Re: /dev/poll vs. aio_ (was: Re: Proposal: Get rid of most accept

Zach Brown (zab@zabbo.net)
Mon, 31 May 1999 13:13:57 -0400 (EDT)


On Sat, 29 May 1999, Richard Gooch wrote:

> OK, so there's a way for the administrator to tune this. I note the
> default on my system is 1024, which should be fine for most
> applications. However, for a busy WWW server, how deep should the
> queue be? Anyone got a benchmark?

sort of.

This weekend I took sct's patches that make sockets pass POLL_ events
along with real time sigio signal siginfo structs.. after some fiddling it
works great. So I cooked up a quick static web server that uses sigio
events to feed a ring buffer of fds that have work waiting. the main loop
just walks this buffer servicing fds as long as there are entries in the
buffer. I'll be releasing the source once I clean it up a bit; this thing
is fast fast fast for serving small working sets from memory.

the interesting property of the ring buffer setup is that we always catch
the signals when they arrive, we never mask the signals. we just have to
keep a huge old ring buffer. i setup a test bed serving the webbench
fileset (6000 files at around 75meg, all in cache). running a tweaked
ab.c I have 500 concurrent connections burn through 20000 requests. I
get logirithmic distribution of the amount of work thats sitting in the
ring buffer. 95% of the time there are less than 50 or so pending fds in
the 1024 entry ring bufffer, but with peaks of a few hundred waiting.
This is all over 100mb between two machines. I'll probably throw far more
clients at this and we'll put specs up near Dan's cool high end serving
info-site (http://www.kegel.com/c10k.html).

I only went down this sigio/siginfo road because experiments with thttpd
were showing that select was only returning one or two fds on average..
instead of using an expensive select()/walk fds to find work, we just have
sigio drop them in the ring when they happen.

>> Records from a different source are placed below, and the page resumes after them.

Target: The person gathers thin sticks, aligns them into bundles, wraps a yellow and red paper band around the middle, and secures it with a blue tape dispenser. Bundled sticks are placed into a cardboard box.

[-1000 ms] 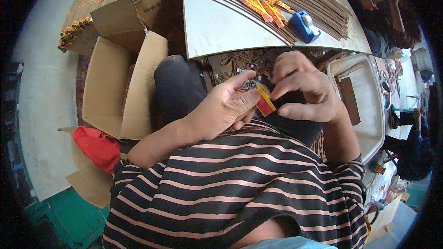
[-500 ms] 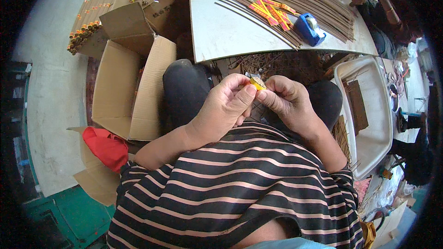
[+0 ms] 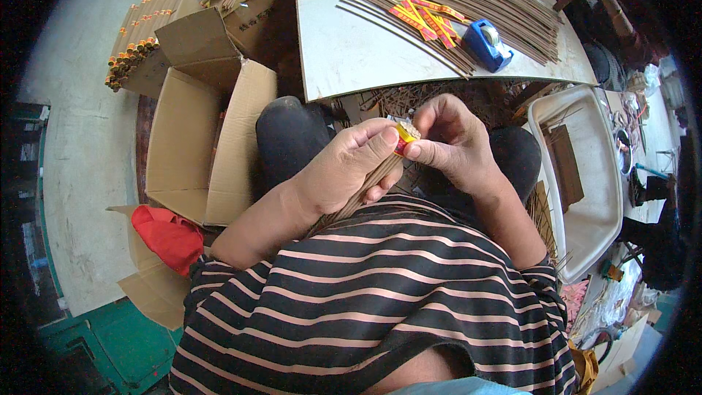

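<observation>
1. Two bare hands meet over the lap: the left hand (image 3: 347, 164) wraps a bundle (image 3: 351, 203) of thin brown sticks, thumb laid along its upper end.
2. The right hand (image 3: 459, 148) is bent, its thumb against the bundle's end; whether its fingertips pinch anything, I cannot tell.
3. The bundle is slim and roughly round, tilted, running from near the belly up toward the table; its pale tips make a grainy face. A glossy yellow and red band (image 3: 401, 139) circles it just below the tips.
4. Ahead, the smooth pale table (image 3: 344, 47) carries straight matte sticks (image 3: 504, 7), a crossed heap of flat red and yellow strips (image 3: 426, 20) and a blue plastic tape dispenser (image 3: 488, 45).
5. To the left stands a carton (image 3: 241, 139) of stiff brown cardboard, flaps up; beside it lies a rumpled red cloth item (image 3: 167, 240).
6. To the right is a scuffed white tub (image 3: 596, 212) with rounded corners, a flat brown piece (image 3: 567, 168) inside.
7. The shirt (image 3: 380, 271) is soft, creased cloth, dark with pale stripes.
</observation>
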The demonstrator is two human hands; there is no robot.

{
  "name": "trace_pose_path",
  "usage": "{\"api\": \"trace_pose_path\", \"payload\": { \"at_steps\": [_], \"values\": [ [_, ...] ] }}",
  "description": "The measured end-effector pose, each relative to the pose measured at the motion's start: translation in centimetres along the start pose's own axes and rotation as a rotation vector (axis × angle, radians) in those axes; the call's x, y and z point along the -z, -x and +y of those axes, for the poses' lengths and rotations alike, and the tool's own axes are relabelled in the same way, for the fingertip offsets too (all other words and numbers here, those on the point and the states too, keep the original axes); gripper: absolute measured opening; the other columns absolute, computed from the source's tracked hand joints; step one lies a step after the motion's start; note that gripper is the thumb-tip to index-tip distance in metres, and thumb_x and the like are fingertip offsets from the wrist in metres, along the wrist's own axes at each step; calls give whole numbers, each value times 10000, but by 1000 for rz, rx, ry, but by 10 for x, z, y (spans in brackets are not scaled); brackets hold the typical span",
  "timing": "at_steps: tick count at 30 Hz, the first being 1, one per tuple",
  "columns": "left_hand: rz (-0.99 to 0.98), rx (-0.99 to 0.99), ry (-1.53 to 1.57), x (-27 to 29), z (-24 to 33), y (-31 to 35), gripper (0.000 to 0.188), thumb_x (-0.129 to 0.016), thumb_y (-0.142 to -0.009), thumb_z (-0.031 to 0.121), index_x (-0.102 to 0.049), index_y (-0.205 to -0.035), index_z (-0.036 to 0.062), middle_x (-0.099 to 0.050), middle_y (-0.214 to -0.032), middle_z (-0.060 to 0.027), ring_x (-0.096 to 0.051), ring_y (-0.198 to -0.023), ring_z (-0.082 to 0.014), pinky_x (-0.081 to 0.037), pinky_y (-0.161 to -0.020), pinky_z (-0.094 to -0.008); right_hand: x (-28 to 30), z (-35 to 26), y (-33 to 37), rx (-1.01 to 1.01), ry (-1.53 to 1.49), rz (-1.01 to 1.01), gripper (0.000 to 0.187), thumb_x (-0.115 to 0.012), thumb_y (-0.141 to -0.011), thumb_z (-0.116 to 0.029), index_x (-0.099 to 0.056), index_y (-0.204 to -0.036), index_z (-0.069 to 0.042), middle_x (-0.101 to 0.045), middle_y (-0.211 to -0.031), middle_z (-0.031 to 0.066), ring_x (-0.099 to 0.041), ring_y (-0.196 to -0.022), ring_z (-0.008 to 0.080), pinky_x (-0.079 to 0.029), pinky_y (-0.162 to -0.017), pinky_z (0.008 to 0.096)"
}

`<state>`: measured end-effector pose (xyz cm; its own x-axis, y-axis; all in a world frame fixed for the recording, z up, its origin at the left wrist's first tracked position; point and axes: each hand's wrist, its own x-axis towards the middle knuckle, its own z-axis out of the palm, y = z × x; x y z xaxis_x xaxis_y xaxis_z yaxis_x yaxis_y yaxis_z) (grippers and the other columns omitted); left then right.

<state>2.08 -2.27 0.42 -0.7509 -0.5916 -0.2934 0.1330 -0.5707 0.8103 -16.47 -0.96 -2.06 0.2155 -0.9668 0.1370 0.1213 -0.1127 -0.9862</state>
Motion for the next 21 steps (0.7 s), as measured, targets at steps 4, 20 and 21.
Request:
{"api": "trace_pose_path", "payload": {
  "at_steps": [4,20,21],
  "values": [
    [-217,59,184,9,-1,-8,360,-365,-942,391,-468,-1032,58,-513,-674,-47,-463,-510,-65,-397,-453,-161,9,-7,-7,306,285,-127,250,-725,-721,-189,-621,-879,-26,-553,-871,65,-521,-800,157,-433,-711,249],
    [-73,47,-236,-1,5,-21,384,-439,-928,343,-560,-960,-20,-581,-858,-46,-536,-774,-69,-443,-730,-192,19,-15,4,254,408,-37,295,-738,-697,-269,-604,-781,-20,-519,-712,59,-511,-646,167,-427,-556,270],
    [-65,59,-160,-3,2,-22,381,-442,-924,348,-550,-966,-15,-586,-852,-55,-555,-757,-85,-460,-705,-200,21,-14,3,266,437,-45,303,-742,-690,-272,-596,-784,-23,-518,-713,62,-512,-651,175,-426,-559,275]
  ]
}}
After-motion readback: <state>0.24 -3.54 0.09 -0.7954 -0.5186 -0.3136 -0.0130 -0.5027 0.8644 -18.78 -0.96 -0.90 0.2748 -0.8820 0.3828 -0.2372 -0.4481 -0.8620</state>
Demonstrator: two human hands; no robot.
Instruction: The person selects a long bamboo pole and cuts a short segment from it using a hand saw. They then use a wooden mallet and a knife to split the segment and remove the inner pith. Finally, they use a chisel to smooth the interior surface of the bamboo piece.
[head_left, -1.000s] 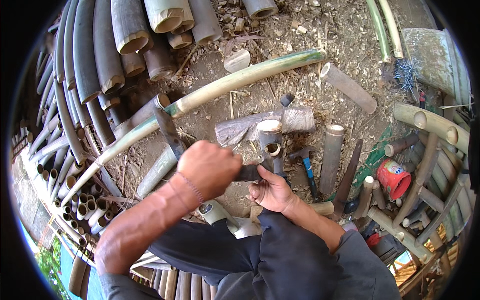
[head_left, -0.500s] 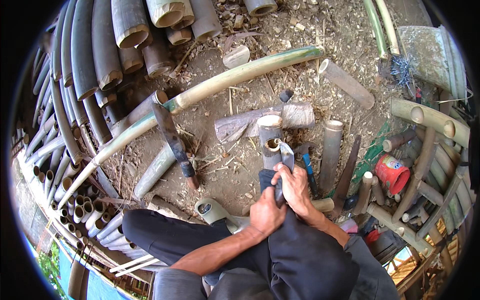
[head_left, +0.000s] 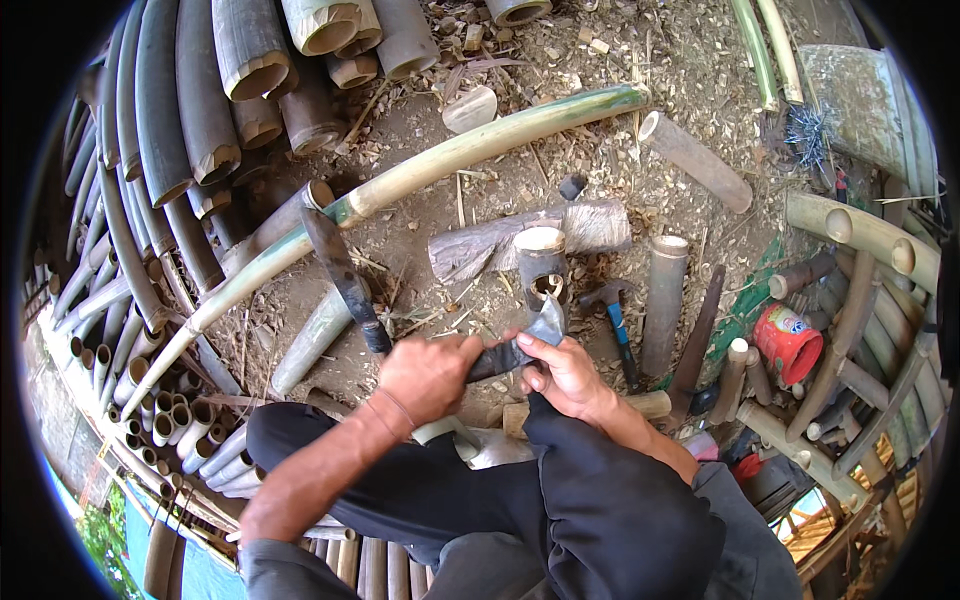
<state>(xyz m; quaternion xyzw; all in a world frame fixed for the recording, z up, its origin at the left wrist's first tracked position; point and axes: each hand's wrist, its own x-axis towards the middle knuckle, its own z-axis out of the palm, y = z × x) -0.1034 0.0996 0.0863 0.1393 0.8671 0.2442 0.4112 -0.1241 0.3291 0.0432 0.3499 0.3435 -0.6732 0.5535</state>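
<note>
My left hand (head_left: 430,380) is closed around the dark wrapped handle (head_left: 493,361) of a knife, above my knees. The knife's grey blade (head_left: 546,326) points up and right. My right hand (head_left: 570,378) holds the knife where blade meets handle, thumb against the metal. Just beyond the blade stands a bamboo section (head_left: 541,261) with a pale cut top and a hole in its side. The blade overlaps its lower part in view; whether they touch I cannot tell. A split log (head_left: 470,248) lies behind that section.
A large dark-bladed knife (head_left: 340,270) leans against a long bamboo pole (head_left: 480,143) at left. Right of the upright section are a blue-handled hammer (head_left: 620,335) and another bamboo piece (head_left: 663,300). Bamboo stacks (head_left: 160,100) fill the left; a red bucket (head_left: 788,343) sits right.
The knife has come away from the bamboo's side hole and swung from nearly upright to slanting. My left hand has moved left and up with the handle; my right hand has shifted slightly lower.
</note>
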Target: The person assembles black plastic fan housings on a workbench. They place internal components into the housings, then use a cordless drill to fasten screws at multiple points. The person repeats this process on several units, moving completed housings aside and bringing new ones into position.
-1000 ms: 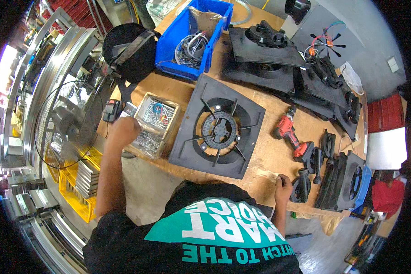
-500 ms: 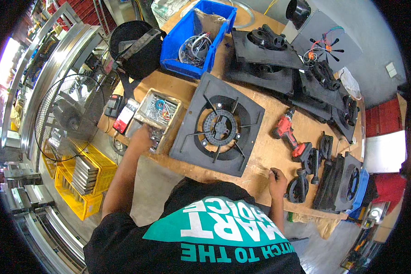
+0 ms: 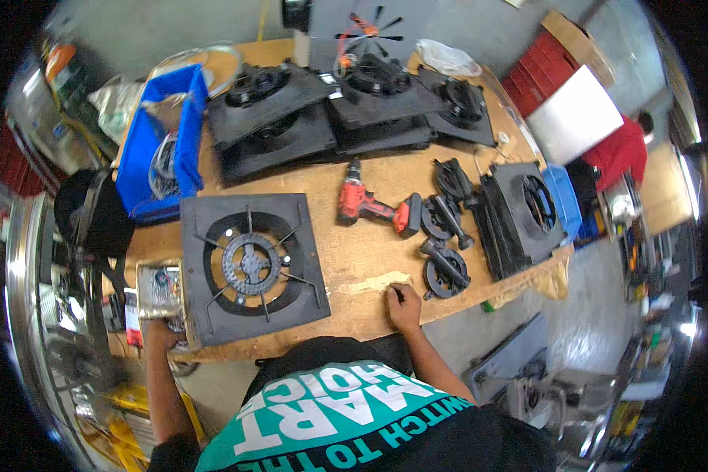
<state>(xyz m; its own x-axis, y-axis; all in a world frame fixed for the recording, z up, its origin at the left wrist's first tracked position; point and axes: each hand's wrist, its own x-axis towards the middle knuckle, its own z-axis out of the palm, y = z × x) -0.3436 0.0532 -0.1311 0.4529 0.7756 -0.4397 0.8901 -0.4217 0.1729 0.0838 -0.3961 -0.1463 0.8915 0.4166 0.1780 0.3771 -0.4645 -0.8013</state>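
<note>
My left hand [image 3: 160,333] reaches into the near part of a box of screws and small hardware [image 3: 160,288]; its fingertips are hidden there. Beside the box lies a black square burner plate [image 3: 310,275] with a round burner [image 3: 252,265] and thin support bars in its centre opening. Near the table's front edge, my right hand [image 3: 404,308] rests with its fingers curled in; a small dark spot shows at the fingertips, too small to name. A red cordless drill [image 3: 370,208] lies beyond it, and loose black burners with stems [image 3: 447,271] lie to its right.
A blue bin [image 3: 190,141] with wires stands at the far left. Black burner plates [image 3: 271,145] are stacked along the back, and more stand upright at the right [image 3: 519,220]. A person in red [image 3: 623,153] is at the far right. A fan [image 3: 71,354] stands left.
The head view has swung to the right, so the table appears farther left. My left hand stays at the hardware box, and my right hand remains curled near the front edge.
</note>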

I want to work this event model into samba/squid to see if it makes a
noticable difference..

> Assuming you need a much deeper queue (4096 for example), then tuning
> rtsig-max will work, but at the cost of increasing the queue depth for
> all processes, most of which won't need it. So how about creating

the rt signal queues are dynamically created linked lists of kmem_cache
objects, having a hard limit across all processes is no problem.. having
lots of them pending across everybody would be a touch more painful.

> rtsig-limit and adding a command to prctl(2), so that a process which
> needs to increase the queue depth can do so (up to the sysadmin tuned
> limit), but other processes use the default?

considering the above, I don't see the need.